Your instructions:
Give only a number in reply. It should be how many lines in the records contain the string "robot".

[Extracted records]
==*==

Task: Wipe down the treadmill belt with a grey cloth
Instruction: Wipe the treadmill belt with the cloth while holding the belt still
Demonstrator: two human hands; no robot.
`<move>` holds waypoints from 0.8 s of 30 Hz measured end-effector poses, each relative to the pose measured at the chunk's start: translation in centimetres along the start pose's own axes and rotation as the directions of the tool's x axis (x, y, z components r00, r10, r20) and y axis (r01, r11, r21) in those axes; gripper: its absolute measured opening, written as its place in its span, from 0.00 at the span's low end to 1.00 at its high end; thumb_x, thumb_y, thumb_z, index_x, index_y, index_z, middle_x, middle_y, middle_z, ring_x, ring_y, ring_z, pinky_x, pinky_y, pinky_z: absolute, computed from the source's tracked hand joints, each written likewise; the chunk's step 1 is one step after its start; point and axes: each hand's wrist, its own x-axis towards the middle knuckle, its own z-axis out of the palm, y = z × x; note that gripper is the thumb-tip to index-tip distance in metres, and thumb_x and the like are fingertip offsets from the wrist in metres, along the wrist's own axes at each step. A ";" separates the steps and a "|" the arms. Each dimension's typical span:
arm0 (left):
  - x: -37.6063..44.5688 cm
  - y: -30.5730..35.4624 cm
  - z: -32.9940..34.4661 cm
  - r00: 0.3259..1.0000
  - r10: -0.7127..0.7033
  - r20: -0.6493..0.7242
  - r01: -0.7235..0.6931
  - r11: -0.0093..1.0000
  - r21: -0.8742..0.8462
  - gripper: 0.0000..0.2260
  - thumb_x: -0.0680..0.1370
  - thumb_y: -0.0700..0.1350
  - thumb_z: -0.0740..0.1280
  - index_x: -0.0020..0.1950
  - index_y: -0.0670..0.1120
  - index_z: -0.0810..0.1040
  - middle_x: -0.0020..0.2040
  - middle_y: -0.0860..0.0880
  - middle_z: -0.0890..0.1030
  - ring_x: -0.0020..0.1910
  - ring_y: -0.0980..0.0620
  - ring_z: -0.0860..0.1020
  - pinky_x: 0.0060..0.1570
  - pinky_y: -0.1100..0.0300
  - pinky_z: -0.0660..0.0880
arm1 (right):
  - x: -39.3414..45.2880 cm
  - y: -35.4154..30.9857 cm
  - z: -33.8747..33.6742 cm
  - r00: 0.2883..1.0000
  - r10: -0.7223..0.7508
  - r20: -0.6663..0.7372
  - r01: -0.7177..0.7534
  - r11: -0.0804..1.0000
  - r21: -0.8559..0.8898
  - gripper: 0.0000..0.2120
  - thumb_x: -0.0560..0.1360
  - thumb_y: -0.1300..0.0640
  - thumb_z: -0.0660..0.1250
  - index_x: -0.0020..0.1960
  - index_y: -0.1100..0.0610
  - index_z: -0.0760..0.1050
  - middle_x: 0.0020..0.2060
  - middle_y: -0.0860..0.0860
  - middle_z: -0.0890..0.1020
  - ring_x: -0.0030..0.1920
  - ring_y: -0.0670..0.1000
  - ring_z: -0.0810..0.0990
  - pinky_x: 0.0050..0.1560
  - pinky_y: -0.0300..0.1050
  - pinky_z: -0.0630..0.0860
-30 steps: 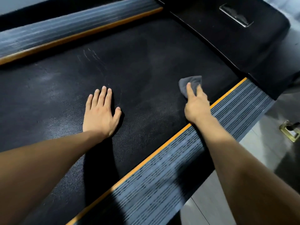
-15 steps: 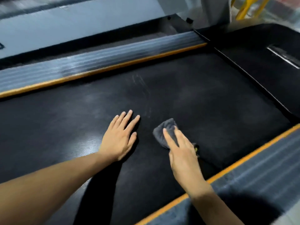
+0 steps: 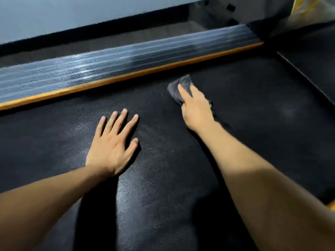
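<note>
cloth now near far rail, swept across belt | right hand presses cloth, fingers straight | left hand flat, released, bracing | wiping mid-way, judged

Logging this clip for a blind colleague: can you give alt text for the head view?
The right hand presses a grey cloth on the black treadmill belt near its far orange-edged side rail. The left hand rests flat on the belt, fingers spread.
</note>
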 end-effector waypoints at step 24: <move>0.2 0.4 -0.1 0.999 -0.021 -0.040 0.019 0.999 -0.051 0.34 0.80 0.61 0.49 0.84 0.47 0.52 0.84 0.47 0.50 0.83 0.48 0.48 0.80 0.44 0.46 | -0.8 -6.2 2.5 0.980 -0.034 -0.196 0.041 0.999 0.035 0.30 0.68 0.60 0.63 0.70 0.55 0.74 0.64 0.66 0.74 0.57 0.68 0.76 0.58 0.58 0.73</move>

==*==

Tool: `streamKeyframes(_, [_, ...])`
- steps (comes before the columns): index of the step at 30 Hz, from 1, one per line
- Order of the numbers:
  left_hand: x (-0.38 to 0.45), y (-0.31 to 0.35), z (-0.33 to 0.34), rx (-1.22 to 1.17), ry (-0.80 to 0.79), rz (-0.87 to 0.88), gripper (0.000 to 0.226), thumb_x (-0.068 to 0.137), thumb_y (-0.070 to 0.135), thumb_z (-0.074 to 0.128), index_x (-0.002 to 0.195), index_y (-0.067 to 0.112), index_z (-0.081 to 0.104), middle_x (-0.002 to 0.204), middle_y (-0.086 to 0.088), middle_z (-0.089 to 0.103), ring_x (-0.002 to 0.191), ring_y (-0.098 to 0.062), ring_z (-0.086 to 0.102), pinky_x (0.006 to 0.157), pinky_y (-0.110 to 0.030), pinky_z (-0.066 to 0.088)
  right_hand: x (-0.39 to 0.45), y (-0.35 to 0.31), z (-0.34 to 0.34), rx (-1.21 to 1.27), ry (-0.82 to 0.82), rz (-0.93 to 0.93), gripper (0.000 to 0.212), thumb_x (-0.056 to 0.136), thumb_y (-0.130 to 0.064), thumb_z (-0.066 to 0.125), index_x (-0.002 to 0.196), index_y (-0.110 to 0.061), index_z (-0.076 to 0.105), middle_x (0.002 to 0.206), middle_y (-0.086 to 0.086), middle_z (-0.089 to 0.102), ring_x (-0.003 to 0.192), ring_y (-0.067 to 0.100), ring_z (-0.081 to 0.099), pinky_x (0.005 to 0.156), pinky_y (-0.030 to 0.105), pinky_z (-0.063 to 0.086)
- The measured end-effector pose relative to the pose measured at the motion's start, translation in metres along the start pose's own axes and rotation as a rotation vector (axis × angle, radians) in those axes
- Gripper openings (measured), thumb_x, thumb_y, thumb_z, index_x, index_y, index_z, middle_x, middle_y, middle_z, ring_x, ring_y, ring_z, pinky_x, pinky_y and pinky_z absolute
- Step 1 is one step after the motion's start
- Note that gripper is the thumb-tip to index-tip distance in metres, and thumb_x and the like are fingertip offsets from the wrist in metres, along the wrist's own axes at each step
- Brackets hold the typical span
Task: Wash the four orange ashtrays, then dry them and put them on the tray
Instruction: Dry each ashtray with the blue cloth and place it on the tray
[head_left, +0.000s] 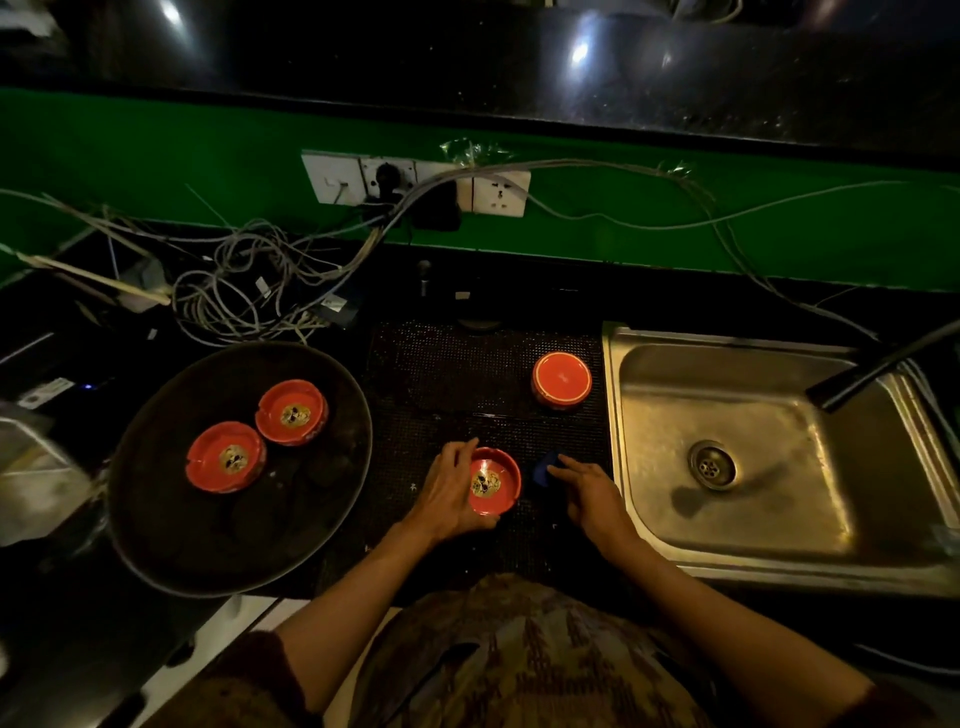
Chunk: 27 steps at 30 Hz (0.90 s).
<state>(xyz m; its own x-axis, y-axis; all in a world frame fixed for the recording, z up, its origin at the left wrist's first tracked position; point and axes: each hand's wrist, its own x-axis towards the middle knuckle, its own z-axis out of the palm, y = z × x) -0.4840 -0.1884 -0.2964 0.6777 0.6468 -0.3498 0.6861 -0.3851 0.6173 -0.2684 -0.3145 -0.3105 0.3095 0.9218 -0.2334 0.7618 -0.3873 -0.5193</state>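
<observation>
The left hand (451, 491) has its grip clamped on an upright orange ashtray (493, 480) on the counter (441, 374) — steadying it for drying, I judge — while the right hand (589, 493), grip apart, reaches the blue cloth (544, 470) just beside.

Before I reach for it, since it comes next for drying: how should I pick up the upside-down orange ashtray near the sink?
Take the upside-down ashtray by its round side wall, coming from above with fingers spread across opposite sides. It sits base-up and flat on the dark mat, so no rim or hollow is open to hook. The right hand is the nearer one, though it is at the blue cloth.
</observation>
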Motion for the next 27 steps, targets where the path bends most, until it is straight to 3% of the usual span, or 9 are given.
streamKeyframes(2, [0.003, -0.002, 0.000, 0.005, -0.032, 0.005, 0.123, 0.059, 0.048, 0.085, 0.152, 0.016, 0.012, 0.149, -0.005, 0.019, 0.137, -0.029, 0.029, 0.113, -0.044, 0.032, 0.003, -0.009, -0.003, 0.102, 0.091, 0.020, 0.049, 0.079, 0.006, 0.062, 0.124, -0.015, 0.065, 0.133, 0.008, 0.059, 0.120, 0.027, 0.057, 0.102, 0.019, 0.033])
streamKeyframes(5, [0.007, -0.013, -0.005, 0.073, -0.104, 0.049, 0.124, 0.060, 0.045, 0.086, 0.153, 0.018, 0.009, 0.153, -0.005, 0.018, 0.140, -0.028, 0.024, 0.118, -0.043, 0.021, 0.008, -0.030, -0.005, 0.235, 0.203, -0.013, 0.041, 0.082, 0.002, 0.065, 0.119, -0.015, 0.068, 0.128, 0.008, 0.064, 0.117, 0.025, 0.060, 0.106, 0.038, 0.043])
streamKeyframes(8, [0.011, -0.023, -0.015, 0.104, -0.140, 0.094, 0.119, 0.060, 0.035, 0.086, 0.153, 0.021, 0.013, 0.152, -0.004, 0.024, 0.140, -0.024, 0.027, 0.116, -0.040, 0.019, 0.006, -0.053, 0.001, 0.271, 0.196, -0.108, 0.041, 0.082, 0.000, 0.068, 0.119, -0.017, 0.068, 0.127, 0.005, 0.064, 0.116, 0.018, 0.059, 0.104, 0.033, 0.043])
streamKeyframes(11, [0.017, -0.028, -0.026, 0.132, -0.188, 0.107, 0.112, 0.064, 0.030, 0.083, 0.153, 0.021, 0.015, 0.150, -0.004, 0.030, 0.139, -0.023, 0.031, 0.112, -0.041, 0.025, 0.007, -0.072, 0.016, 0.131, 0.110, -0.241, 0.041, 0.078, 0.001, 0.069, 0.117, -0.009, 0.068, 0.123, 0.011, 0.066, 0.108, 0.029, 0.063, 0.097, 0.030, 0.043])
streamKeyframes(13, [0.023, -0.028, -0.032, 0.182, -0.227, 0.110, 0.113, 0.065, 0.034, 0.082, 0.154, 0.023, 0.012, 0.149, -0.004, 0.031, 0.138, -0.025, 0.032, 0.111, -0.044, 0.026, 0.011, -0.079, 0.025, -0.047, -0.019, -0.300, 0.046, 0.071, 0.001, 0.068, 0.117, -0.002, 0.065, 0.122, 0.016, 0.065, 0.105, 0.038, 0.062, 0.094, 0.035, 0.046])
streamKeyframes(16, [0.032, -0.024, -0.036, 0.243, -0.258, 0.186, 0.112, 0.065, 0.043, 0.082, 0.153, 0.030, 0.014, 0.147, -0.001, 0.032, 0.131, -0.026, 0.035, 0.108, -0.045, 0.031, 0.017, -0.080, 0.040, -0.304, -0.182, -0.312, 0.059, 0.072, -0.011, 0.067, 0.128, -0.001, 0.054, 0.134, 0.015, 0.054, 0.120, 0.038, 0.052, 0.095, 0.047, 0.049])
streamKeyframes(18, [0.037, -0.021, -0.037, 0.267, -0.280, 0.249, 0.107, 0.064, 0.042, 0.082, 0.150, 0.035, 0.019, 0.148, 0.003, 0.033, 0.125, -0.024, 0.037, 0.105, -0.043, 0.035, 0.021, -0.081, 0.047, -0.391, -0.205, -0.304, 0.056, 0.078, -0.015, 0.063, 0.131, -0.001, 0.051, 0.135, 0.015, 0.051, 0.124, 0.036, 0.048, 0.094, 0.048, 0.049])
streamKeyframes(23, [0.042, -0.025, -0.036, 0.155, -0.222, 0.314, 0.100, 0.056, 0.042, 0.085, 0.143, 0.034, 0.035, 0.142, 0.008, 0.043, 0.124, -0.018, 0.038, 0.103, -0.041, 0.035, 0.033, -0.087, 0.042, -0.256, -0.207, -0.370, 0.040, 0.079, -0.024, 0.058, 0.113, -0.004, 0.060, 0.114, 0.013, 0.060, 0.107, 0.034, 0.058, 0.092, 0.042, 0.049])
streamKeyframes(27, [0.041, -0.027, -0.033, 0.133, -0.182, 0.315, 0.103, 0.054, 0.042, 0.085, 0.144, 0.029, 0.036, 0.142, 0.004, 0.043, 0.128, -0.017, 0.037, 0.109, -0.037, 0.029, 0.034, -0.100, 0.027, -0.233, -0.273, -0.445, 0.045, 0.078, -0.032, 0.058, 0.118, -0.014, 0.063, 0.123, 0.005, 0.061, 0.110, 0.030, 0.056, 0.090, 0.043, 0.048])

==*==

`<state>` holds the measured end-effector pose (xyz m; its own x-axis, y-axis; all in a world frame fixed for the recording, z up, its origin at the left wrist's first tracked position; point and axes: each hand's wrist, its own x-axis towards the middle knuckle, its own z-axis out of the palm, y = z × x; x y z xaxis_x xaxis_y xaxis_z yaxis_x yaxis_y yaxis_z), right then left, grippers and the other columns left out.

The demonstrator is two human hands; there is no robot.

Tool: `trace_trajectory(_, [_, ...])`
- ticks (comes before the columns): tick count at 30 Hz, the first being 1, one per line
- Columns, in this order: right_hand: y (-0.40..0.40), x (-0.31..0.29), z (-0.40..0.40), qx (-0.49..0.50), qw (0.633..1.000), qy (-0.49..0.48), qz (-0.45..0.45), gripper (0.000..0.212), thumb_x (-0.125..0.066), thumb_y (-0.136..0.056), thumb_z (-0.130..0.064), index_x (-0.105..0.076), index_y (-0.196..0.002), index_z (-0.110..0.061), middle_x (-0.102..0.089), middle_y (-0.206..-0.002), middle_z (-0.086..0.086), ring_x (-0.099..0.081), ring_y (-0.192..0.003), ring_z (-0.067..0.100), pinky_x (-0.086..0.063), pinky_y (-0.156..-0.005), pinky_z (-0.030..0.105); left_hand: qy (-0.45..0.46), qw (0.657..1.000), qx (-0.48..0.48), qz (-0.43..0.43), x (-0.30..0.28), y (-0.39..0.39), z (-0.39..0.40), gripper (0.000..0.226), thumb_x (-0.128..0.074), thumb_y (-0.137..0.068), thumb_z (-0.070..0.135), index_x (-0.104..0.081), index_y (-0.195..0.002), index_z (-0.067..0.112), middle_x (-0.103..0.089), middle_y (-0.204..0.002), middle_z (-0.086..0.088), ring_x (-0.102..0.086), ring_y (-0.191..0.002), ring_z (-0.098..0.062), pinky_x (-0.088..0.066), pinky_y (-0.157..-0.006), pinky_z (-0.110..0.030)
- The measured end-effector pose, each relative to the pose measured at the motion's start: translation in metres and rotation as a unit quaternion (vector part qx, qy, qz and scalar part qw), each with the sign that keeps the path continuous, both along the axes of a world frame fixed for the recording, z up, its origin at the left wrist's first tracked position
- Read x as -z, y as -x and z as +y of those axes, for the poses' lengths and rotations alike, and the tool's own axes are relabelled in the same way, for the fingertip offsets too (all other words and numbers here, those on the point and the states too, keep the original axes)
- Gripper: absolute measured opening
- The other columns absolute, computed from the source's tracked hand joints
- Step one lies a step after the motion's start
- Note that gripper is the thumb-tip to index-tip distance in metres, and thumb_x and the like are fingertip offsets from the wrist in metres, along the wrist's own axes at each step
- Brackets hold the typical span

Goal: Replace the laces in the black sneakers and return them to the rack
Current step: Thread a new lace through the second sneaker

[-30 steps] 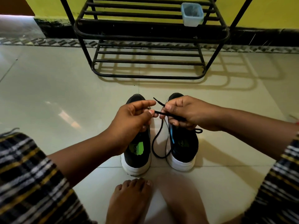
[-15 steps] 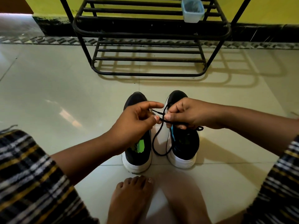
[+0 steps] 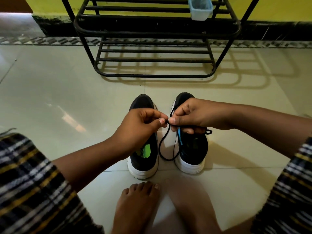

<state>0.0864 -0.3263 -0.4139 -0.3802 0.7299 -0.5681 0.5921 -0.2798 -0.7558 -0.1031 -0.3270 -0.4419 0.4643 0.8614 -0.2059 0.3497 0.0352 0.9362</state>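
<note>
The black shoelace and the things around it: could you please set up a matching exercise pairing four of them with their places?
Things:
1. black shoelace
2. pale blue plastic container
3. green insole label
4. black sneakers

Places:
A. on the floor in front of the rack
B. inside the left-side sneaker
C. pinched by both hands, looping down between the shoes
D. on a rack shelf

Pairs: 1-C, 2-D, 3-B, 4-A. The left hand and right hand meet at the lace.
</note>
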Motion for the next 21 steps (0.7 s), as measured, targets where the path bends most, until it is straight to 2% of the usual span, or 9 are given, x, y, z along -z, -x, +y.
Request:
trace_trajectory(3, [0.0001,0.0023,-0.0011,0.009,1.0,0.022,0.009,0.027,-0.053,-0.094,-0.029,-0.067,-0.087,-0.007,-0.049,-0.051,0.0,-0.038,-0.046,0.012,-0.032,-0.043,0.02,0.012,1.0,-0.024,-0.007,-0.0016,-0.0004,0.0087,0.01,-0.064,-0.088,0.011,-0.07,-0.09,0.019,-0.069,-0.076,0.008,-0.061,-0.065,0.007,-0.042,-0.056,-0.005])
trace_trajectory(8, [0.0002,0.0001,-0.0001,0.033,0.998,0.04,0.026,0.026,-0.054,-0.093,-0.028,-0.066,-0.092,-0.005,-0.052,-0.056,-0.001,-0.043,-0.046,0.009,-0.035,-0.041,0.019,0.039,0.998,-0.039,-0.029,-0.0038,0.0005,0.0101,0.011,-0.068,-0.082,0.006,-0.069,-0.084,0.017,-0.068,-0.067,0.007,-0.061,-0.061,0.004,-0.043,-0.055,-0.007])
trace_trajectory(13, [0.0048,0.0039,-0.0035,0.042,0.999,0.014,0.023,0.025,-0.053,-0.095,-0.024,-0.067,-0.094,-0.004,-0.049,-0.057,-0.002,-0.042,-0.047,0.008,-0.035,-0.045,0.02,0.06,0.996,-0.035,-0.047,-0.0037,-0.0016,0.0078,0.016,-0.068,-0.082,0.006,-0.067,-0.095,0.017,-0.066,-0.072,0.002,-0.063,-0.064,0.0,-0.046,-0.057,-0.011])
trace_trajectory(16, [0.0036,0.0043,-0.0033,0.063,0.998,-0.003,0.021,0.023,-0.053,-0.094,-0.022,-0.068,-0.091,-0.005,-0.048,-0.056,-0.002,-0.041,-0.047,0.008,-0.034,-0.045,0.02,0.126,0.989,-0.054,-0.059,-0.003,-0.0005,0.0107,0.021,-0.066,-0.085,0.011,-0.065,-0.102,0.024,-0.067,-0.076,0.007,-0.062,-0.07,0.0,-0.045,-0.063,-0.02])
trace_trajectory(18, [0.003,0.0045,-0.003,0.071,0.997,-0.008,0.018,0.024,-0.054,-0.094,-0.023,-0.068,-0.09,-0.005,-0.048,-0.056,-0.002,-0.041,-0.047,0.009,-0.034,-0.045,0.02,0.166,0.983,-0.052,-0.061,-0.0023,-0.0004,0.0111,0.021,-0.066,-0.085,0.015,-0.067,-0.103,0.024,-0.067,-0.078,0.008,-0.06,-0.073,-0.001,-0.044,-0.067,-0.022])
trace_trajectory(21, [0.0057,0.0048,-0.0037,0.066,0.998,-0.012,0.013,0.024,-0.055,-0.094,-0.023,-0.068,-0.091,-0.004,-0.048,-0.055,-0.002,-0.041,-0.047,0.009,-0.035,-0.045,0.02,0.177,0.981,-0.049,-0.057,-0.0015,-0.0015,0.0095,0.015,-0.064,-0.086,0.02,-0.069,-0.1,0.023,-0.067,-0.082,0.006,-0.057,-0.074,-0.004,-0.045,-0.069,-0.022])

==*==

Response to this exercise:
2